An undergraduate class was asked, ‘What can cause death to human beings’? The answers varied from accidents, diseases, and attacks of snakes, tigers, lions, crocodiles, elephants, and humans for almost the entire class. But a seemingly reluctant, less-confident student for the last bench asked, ‘Sir, cannot this be a mosquito?’ Yes, the quick yet critical survey on that undergraduate class depicts how seriously the country has considered mosquitos detrimental to human lives.
According to the Centers for Disease Control and Prevention (CDC), this tiny insect causes the death of people between 750,000 and more than one million people every year around the world. The Statista’s data shows that mosquito was the deadliest insect for human beings in 2022 as it killed 1000,000 people in different parts of the world, followed by snakes (100,000) and dogs (30,000). The responses of Gen-Z were no surprise. Unfortunately, our policymakers, political leaderships, civil society members, and even mass media are not paying necessary attention to the severity of the dengue problem caused by the tiny mosquito.
We need a holistic, integrated, culture-specific public health communication approach. In this approach, we need to consider local knowledge and the behaviour of people, the behaviour of mosquitoes and their management
Mosquitoes do not kill humans directly; they spread deadly diseases like Dengue, malaria, yellow fever, West Nile virus and Zika virus through their bites. The Directorate General of Health Services (DGHS) data shows 5,551 people were hospitalized, and 93 died in 2000. As of 7 August this year, the number of cases of dengue-affected people has risen astronomically to 69,483, causing the death of 327 people. Still, the numbers fail to portray the severity of the issue. For example, Dengue was popularly known as a ‘Dhaka Disease’ around 10 years ago. But it has been spreading nationwide for the last few years, which needs immediate action. Yet all the initiatives and activities of the government, and also media portrayal, indicate Bangladesh is trying to deal with a health problem only, whereas the prevention of dengue needs extensive community engagement.

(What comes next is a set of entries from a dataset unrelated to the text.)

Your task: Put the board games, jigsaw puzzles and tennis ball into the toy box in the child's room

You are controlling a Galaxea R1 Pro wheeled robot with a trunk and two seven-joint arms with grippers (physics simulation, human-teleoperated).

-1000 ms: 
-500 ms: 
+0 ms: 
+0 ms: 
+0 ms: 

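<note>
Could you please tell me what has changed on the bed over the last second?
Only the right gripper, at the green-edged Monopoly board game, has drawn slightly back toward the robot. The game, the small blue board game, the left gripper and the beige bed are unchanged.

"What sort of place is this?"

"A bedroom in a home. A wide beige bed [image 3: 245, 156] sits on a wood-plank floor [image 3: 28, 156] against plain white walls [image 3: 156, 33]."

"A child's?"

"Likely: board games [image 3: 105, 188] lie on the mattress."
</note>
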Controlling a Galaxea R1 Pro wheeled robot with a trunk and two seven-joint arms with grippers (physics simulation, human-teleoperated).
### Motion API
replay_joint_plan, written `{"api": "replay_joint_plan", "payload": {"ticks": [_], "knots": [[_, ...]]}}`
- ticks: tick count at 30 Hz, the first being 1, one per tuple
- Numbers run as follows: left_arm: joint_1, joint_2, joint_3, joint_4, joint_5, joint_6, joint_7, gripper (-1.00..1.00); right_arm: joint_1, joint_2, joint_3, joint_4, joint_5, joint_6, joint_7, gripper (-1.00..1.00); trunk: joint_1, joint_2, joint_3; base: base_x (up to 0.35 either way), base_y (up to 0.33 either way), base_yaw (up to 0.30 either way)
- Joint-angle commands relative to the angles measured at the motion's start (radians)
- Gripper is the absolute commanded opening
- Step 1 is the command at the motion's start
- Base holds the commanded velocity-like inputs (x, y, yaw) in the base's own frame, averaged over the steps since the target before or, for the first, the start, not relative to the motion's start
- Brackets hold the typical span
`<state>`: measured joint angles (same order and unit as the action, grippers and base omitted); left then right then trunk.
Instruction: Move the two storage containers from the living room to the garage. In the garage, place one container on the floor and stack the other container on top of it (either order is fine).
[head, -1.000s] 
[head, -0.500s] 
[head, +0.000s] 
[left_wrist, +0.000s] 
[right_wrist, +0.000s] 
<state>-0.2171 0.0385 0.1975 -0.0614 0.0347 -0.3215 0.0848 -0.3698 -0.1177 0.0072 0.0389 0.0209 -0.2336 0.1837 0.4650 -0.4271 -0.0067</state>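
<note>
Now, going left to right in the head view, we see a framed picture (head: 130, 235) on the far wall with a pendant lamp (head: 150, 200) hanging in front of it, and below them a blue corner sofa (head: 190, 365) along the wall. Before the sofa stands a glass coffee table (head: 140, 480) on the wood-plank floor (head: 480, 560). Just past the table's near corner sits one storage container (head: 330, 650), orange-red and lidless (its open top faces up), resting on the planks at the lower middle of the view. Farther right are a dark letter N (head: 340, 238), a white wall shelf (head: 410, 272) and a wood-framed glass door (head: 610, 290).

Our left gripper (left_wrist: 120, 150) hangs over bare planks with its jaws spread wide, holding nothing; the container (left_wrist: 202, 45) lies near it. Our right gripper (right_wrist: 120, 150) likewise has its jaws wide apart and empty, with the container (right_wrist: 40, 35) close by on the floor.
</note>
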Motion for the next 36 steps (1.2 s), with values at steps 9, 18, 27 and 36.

There's a common term in Bangla, “mosha marte kaman daga,” roughly translated as ‘using a cannon to kill a mosquito’, implying the use of excessive force for a trivial task. The killing of mosquitoes is not a trivial task any longer. The authors argue that our existing cannons -- chemical and clinical approaches -- are inadequate to fight against mosquitoes and dengue in the country.
Instead, we need a holistic, integrated, culture-specific public health communication approach. In this approach, we need to consider local knowledge and the behaviour of people, the behaviour of mosquitoes and their management. Instead of spreading fumes and chemicals to fight mosquitos, we must enhance public engagement, political commitment and responsible media participation. Otherwise, the mosquito would bring severe consequences which are beyond our imagination.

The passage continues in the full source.